What’s so controversial about referendums?
Anyone in any doubt about the disruptive power of the referendum need only look to Europe’s recent experience.
Just over a year after the UK voted to leave the European Union at the end of a hard fought and controversial referendum, Spain was dealing with the fallout from its own bitterly contested vote.
In Catalonia, 92% of those who took part in a referendum wanted the state to become a republic.
The 1 October 2017 vote, despite having been declared illegal by Spain’s national parliament, took place under rules designed to circumvent the checks and balances that aimed to ensure a fair result.
These included the Catalonian executive voting illegally to accept a simple majority rather than the two-thirds of voters usually required to ensure sweeping changes, and led to rows about how representative of Catalonian feeling the result was.
Meanwhile, policy makers around the globe looking to directly involve the public in decision making are left wondering if referendums really are the answer to their problems.
Demagogues and dictators
Political scientists Arthur Lupia and Mathew D McCubbins warn in their book, The Democratic Dilemma, that there is a mismatch between the needs and requirements of a democracy and the ability of the people to meet them.

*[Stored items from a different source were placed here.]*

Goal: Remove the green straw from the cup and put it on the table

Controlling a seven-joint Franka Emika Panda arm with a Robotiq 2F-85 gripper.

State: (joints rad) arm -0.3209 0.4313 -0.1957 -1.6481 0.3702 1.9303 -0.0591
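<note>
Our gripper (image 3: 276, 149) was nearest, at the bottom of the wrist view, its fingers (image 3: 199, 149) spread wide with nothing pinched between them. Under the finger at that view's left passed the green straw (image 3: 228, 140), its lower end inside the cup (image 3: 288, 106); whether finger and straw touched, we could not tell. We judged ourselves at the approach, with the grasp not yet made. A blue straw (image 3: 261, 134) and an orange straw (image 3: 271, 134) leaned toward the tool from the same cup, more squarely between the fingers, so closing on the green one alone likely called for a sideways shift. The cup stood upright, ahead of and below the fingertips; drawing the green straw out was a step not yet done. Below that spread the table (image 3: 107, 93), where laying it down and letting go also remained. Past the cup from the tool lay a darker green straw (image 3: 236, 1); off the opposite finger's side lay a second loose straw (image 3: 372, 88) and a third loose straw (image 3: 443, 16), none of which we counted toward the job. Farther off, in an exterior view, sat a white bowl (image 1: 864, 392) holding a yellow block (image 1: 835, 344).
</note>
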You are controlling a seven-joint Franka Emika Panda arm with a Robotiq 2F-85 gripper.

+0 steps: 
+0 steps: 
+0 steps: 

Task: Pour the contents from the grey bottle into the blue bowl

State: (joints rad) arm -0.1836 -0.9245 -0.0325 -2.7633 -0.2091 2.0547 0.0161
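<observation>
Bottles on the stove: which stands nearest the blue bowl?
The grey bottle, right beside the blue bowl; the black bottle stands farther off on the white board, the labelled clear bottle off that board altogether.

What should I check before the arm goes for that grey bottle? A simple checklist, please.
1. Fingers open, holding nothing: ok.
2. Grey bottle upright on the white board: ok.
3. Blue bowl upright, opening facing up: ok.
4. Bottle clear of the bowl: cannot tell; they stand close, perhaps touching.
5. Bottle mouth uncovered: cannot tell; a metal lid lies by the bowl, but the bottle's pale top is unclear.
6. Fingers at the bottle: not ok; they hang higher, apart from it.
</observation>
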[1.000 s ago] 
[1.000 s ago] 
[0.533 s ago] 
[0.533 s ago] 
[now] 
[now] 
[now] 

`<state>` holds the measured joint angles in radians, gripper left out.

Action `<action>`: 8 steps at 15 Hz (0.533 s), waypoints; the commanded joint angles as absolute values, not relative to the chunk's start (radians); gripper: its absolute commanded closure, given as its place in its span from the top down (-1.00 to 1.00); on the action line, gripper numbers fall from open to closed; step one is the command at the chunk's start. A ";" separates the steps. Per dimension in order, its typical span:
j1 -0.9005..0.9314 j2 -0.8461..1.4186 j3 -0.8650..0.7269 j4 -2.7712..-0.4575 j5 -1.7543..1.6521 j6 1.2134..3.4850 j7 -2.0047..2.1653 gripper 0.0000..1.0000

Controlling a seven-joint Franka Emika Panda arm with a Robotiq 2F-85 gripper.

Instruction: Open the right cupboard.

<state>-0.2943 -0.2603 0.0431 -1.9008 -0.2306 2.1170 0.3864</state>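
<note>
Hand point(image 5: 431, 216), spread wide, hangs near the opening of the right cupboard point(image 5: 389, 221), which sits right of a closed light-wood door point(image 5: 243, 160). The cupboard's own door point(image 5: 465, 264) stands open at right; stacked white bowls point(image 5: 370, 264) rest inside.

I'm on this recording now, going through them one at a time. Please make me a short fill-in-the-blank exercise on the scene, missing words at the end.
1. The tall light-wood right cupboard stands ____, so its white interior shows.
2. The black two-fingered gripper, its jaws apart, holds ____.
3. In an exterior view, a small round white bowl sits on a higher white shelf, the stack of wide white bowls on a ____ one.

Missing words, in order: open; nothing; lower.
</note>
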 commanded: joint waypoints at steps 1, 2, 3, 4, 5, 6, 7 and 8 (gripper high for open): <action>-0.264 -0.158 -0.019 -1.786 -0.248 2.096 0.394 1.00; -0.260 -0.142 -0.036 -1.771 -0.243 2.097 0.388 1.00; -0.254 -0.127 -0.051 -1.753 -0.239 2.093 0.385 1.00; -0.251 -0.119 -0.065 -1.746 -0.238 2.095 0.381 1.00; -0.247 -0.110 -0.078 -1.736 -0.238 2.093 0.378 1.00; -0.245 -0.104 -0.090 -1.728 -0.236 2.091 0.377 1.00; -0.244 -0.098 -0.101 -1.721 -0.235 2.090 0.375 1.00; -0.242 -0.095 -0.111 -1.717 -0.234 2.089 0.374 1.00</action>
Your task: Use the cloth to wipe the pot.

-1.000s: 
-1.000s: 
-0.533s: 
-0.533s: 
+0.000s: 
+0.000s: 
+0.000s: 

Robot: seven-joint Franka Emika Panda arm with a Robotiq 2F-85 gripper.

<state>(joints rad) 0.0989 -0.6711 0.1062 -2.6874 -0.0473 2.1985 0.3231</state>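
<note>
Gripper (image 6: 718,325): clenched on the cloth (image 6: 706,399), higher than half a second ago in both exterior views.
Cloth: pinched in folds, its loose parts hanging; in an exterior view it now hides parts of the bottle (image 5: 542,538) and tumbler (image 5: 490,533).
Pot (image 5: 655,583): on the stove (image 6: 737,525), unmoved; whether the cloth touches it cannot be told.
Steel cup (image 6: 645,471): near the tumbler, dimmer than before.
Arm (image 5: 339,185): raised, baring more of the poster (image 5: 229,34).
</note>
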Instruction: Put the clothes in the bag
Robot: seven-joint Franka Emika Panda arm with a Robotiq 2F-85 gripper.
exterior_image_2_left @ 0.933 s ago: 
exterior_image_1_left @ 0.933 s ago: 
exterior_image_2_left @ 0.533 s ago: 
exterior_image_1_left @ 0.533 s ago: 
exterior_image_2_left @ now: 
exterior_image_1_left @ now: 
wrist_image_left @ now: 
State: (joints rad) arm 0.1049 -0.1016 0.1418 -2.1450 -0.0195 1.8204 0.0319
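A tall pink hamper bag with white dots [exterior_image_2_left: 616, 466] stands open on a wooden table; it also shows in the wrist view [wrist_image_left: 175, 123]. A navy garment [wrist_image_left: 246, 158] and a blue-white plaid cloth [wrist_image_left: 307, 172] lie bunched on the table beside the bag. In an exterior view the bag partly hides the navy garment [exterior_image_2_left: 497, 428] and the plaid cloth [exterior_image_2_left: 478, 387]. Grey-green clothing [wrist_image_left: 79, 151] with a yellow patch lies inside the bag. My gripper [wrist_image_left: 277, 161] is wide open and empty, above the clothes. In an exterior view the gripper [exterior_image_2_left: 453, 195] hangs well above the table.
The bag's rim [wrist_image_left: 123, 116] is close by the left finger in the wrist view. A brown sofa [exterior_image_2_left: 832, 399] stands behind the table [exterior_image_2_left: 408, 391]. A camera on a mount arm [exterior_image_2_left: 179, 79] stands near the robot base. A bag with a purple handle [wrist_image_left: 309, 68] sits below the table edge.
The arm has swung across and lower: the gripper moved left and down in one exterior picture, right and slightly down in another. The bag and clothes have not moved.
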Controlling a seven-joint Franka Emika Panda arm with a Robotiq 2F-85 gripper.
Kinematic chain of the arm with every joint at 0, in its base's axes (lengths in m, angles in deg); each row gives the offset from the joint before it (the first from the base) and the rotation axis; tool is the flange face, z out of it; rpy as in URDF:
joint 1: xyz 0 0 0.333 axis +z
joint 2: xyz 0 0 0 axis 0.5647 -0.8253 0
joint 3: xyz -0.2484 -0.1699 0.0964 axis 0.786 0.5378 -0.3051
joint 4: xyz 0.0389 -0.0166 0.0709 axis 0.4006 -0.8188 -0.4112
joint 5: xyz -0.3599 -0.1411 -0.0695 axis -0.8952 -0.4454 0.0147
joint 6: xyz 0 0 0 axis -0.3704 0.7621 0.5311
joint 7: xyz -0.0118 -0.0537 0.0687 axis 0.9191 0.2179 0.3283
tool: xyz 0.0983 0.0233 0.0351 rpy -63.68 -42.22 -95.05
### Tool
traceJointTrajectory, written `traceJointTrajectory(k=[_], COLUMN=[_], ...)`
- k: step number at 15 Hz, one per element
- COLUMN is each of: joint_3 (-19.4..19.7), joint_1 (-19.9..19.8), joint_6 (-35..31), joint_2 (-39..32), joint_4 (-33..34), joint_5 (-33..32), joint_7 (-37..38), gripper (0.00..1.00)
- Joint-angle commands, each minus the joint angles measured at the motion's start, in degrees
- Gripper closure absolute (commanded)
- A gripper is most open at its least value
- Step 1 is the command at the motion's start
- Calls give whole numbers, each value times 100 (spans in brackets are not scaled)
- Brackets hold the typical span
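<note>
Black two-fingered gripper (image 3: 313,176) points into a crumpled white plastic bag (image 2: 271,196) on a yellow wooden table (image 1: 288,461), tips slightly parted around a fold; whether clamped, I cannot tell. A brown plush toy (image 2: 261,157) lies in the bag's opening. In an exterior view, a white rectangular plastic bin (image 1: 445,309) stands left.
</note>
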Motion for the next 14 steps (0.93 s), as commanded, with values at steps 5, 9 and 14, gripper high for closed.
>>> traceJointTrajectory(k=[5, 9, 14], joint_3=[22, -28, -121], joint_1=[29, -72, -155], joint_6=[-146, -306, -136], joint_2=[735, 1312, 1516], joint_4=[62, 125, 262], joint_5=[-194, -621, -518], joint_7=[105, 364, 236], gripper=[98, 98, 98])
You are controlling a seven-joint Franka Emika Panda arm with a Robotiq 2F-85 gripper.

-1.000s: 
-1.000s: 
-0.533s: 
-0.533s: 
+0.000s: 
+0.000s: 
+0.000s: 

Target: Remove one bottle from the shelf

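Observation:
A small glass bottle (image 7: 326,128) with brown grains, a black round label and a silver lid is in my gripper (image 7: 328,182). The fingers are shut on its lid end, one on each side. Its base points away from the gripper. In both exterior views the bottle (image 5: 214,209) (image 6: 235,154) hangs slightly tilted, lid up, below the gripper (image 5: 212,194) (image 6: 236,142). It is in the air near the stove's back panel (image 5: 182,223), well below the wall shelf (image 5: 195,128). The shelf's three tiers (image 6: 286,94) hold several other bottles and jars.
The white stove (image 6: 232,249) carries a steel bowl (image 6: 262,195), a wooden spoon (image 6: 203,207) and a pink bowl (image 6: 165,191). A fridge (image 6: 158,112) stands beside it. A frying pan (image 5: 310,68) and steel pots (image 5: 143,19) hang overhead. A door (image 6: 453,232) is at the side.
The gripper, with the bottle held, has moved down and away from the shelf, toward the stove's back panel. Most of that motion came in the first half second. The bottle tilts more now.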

“People who are called upon to make reasoned choices might not be capable of doing so,” they say, adding: “this ignorance can allow people of ‘sinister designs’ to deceive and betray the uninformed”.
Voters, they argue, follow trusted authority figures, or fit their choices within a familiar narrative.
An additional referendum risk, as Lawrence LeDuc of the University of Toronto University said in a 2015 paper, is that: “A vote that is supposed to be about an important public issue ends up instead being about the popularity or unpopularity of a particular party or leader, the record of the government, or some set of issues or events that are not related to the subject of the referendum.”
As former British Prime Minister Clement Attlee said when describing how Hitler and Mussolini had used such plebiscites to win popular endorsements, referendums are “a device of dictators and demagogues”.
Easy answer, difficult question
Experts say referendums are often called by politicians who seek backing for courses of action they have already decided on. But voters often have a different idea.
Former British Prime Minister David Cameron decided to hold an EU referendum with a single “in/out” question to be decided by a simple majority. The vote was called partly to keep his party’s own Eurosceptics quiet and partly to see off the growing popularity of the right-wing UK Independence Party.
Cameron himself was clear that Britain should remain in Europe.
But discussions during the campaign focused little on the complex nature of Britain’s relationship with Europe or what might happen if the country voted to leave the union.
Instead, debate hinged on emotive immigration issues and matters that frequently had little or nothing directly to do with the UK’s EU membership.
keep it simple
Mike Berry, a lecturer at Cardiff University School of Journalism, Media and Cultural Studies, says: “Leave campaigners employed a classic KISS [keep it simple, stupid] strategy. They concentrated on a simple message – ‘Take Back Control’ – which was repeated at every opportunity. The message was effective because it was both easily understood by different social groups and open to multiple interpretations.”
The Remain camp was simply unable to launch a successful counter narrative in response.
The people have spoken… but what did they say?
Switzerland, which has 8.2 million citizens, operates a "direct" democracy, a legal framework that allows everyone over 18 to vote on how the country is run.
Votes on constitutional changes are mandatory, and need to be supported by both a majority of the electorate and a majority of administrative districts, called cantons.
But even normally quiet Switzerland has produced some controversial results, including a 2014 move to limit migrant numbers. It was followed by a 2016 law that guaranteed freedom of movement for EU citizens, without which trade deals could have collapsed.
Some countries have been accused of having referendums until the public delivers the ‘right’ result: in June 1992 Denmark rejected the EU’s Maastricht Treaty in a referendum but changed its mind a year later after securing changes, while Ireland’s repudiation of the Lisbon treaty in 2005 won approval in 2006 after concessions.
More referendums?
The notion that referendums give power to the people is unlikely to go away.
But in democracies politicians cannot control the debate and will always be taking a risk with a popular vote.
Referendums also risk the “demagogue and dictator” factor of charismatic rivals who build campaigns around empty slogans.
But this is not deterring leaders. Emmanuel Macron, the French president, has said he may use them while Ireland is to hold a public vote on legal abortion in 2018.
Referendums are risky, but they will always hold a fascination for politicians who hope to get a stamp of approval for policy decisions with which opponents are unable to argue.